### Exercise instructions:
I'd like the entire listing output verbatim, apart from the pictures.

### Data section:

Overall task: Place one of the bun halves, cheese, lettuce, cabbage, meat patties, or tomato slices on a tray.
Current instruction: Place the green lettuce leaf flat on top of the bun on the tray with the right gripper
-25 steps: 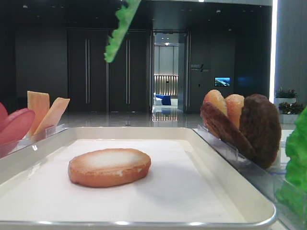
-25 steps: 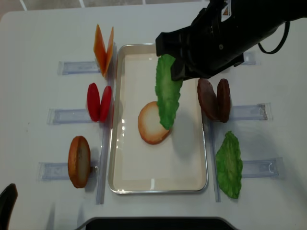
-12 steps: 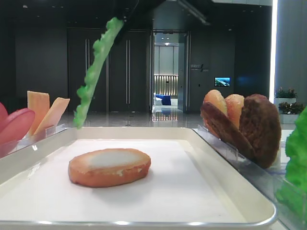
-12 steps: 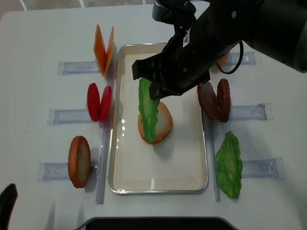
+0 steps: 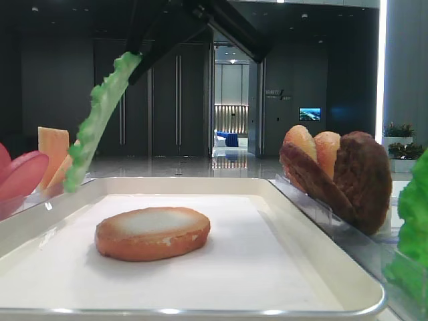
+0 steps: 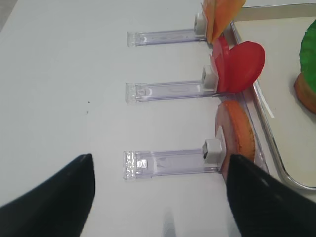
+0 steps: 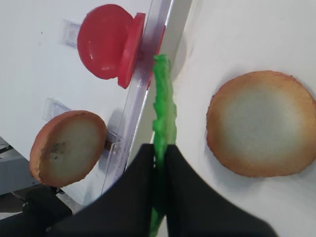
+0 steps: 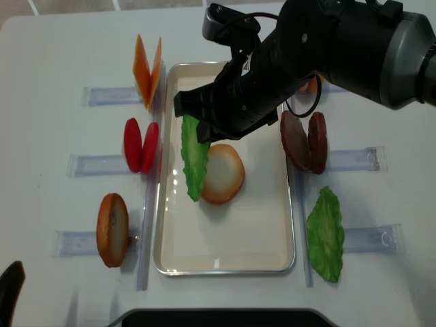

### Solution:
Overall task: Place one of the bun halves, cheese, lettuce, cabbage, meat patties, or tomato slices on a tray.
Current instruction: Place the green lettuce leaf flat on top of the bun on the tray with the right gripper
-25 steps: 
-25 steps: 
-12 steps: 
-12 steps: 
+0 steps: 
+0 steps: 
+0 steps: 
+0 steps: 

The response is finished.